What this task involves:
Output, exactly as written, the lines below from the one that has "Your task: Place" through the one that has "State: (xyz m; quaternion"; nothing else, and no pictures.

Items from a dataset
● ● ●
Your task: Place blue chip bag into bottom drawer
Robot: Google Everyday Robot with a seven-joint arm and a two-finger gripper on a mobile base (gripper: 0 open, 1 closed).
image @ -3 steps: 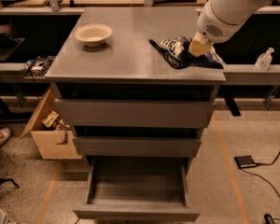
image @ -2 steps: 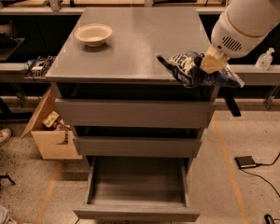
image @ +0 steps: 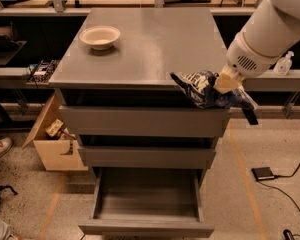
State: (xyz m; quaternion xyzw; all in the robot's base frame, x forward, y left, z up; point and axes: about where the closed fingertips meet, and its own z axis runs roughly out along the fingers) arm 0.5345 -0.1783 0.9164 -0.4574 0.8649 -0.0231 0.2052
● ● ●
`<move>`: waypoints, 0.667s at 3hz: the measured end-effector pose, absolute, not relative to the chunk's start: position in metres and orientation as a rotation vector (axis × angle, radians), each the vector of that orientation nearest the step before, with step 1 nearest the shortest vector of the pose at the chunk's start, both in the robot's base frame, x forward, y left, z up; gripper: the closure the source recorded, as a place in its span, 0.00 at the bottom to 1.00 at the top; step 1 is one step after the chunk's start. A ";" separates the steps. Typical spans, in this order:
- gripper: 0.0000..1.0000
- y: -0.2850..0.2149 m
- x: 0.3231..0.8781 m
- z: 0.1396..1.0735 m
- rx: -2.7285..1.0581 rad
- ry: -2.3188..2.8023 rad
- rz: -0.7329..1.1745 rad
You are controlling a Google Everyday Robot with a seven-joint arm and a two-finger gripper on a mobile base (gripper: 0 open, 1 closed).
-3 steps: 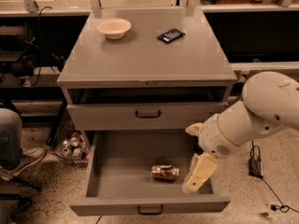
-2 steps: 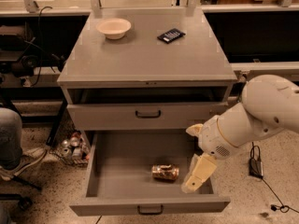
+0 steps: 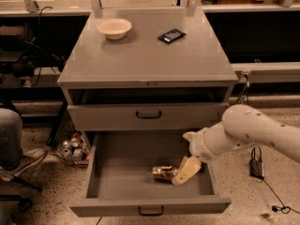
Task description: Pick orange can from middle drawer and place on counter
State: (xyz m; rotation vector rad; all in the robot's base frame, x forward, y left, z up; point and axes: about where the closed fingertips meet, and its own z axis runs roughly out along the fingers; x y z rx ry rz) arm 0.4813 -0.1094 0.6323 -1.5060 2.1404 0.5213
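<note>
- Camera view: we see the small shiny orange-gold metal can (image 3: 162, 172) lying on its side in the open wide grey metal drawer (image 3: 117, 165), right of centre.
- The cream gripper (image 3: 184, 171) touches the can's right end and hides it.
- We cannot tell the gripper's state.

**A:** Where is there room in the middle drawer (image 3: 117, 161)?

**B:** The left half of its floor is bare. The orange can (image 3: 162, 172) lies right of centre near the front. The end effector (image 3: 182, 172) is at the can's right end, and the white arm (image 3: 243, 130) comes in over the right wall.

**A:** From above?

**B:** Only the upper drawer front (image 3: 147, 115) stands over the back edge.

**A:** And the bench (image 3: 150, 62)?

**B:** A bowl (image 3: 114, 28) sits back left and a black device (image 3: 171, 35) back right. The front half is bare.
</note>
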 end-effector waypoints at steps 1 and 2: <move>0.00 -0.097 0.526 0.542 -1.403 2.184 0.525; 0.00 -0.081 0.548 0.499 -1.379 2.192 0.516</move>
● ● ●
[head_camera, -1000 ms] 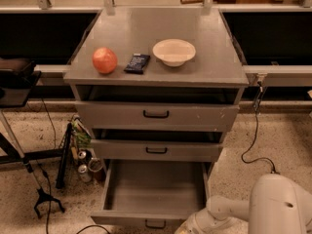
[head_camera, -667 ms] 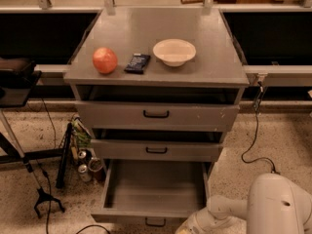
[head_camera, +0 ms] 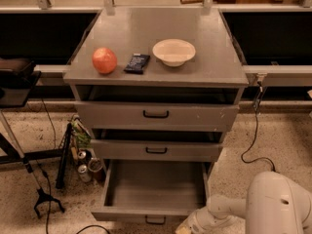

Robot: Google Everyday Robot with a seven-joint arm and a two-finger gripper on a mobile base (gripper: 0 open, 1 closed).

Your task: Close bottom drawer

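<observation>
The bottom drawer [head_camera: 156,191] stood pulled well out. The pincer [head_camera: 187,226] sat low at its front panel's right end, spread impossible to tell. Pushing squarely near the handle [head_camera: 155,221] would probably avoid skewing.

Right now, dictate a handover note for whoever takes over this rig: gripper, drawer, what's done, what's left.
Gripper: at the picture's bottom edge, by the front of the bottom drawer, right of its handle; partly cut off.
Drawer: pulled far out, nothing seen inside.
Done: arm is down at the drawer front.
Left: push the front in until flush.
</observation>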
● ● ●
Reply:
Your task: Place blue chip bag into bottom drawer
Robot: Google Everyday Robot with a seven-joint arm and a two-finger gripper on a mobile base (gripper: 0 open, 1 closed).
image @ -3 steps: 
image @ -2 steps: 
image @ +0 steps: 
State: (xyz m; quaternion xyzw; all in the robot's base frame, x forward, y left, z up; point and axes: about where the closed fingertips meet, and its own z axis runs roughly out along the fingers) arm 0.5345 -0.1783 0.9164 -0.4574 0.8649 -0.0231 0.2052

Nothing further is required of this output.